US 11,676,581 B2
Method and apparatus for evaluating trigger phrase enrollment
Joel A. Clark, Woodridge, IL (US); Tenkasi V. Ramabadran, Oswego, IL (US); and Mark A. Jasiuk, Chicago, IL (US)
Assigned to Google Technology Holdings LLC, Mountain View, CA (US)
Filed by Google Technology Holdings LLC, Mountain View, CA (US)
Filed on Aug. 17, 2020, as Appl. No. 16/995,673.
Application 16/995,673 is a continuation of application No. 16/216,908, filed on Dec. 11, 2018, granted, now 10,777,190.
Application 16/216,908 is a continuation of application No. 15/612,693, filed on Jun. 2, 2017, granted, now 10,192,548, issued on Jan. 29, 2019.
Application 15/612,693 is a continuation of application No. 15/609,342, filed on May 31, 2017, granted, now 10,163,439, issued on Dec. 25, 2018.
Application 15/609,342 is a continuation of application No. 15/605,565, filed on May 25, 2017, granted, now 10,163,438, issued on Dec. 25, 2018.
Application 15/605,565 is a continuation of application No. 15/384,142, filed on Dec. 19, 2016, granted, now 10,170,105, issued on Jan. 1, 2019.

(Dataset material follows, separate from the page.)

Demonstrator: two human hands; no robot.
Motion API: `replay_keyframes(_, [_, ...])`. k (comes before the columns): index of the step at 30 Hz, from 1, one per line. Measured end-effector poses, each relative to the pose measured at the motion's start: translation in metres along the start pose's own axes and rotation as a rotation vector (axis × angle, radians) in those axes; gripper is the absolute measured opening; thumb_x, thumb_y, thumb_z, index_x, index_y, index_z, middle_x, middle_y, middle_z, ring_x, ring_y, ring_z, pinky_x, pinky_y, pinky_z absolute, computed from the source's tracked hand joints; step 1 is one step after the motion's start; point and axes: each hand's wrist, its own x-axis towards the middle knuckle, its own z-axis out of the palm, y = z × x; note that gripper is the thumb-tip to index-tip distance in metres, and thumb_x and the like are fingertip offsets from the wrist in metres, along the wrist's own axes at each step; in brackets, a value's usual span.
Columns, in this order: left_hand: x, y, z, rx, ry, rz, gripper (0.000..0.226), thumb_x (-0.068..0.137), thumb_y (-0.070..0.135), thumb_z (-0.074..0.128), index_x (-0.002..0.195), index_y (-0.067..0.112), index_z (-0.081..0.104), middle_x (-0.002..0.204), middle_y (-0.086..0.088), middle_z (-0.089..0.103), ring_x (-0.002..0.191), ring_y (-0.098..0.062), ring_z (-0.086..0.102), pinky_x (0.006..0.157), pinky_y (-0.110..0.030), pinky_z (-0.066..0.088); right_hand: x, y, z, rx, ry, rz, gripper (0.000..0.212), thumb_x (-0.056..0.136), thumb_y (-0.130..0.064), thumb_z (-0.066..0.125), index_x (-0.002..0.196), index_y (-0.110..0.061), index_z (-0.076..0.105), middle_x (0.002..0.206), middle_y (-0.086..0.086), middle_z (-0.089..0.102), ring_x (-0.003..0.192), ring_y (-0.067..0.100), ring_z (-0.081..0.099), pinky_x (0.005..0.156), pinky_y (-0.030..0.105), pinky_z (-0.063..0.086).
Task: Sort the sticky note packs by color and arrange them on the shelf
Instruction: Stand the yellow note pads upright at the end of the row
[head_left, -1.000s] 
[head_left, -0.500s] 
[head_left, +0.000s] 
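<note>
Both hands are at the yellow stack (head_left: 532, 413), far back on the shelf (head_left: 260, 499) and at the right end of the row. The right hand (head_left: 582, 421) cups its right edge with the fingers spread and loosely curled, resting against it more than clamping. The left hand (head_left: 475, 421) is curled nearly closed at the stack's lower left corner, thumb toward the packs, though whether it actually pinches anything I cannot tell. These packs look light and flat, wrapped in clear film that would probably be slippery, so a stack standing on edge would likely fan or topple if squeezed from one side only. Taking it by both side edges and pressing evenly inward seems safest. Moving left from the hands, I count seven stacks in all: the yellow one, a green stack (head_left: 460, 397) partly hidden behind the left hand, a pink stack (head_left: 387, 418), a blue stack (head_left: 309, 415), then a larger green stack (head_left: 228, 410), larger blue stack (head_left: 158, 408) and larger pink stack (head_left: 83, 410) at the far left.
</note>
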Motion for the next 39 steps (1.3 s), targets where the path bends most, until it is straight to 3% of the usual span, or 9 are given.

Application 15/384,142 is a continuation of application No. 14/050,596, filed on Oct. 10, 2013, granted, now 9,548,047, issued on Jan. 17, 2017.
Claims priority of provisional application 61/860,730, filed on Jul. 31, 2013.
Prior Publication US 2020/0380961 A1, Dec. 3, 2020
This patent is subject to a terminal disclaimer.
Int. Cl. G10L 15/00 (2013.01); G10L 15/18 (2013.01); G10L 15/06 (2013.01); G10L 21/0264 (2013.01); G10L 25/84 (2013.01); G10L 15/08 (2006.01); G10L 15/20 (2006.01)
CPC G10L 15/1807 (2013.01) [G10L 15/063 (2013.01); G10L 21/0264 (2013.01); G10L 25/84 (2013.01); G10L 15/20 (2013.01); G10L 2015/088 (2013.01)] 14 Claims
OG exemplary drawing
 
1. A method of training a trigger phrase model, the method comprising:
during a trigger phrase enrollment process:
receiving, at a speech recognition-enabled electronic device associated a user, audio corresponding to the user speaking a trigger phrase; and
based on a count of a number of frames in the audio that have a measure of noise variability of background noise exceeding a noise variability threshold satisfying a threshold value, training, by the speech recognition-enabled electronic device, the trigger phrase model to both:
adapt to a voice of the user of the speech recognition-enabled device using the audio corresponding to the user speaking the trigger phrase; and
detect the trigger phrase in utterances spoken by the user using the audio corresponding to the user speaking the trigger phrase,
wherein the speech recognition-enabled electronic device, while in a sleep mode, is configured to use the trigger phrase model trained during the trigger phrase enrollment process to:
reject the trigger phrase when spoken in utterances by people other than the user of the speech recognition-enabled electronic device; and
wake from the sleep mode when the trigger phrase is spoken in utterances by the user of the speech recognition-enabled electronic device, the sleep mode comprising a power-saving mode of operation in which one or more parts of the speech recognition-enabled electronic device are in a low-power state or powered off.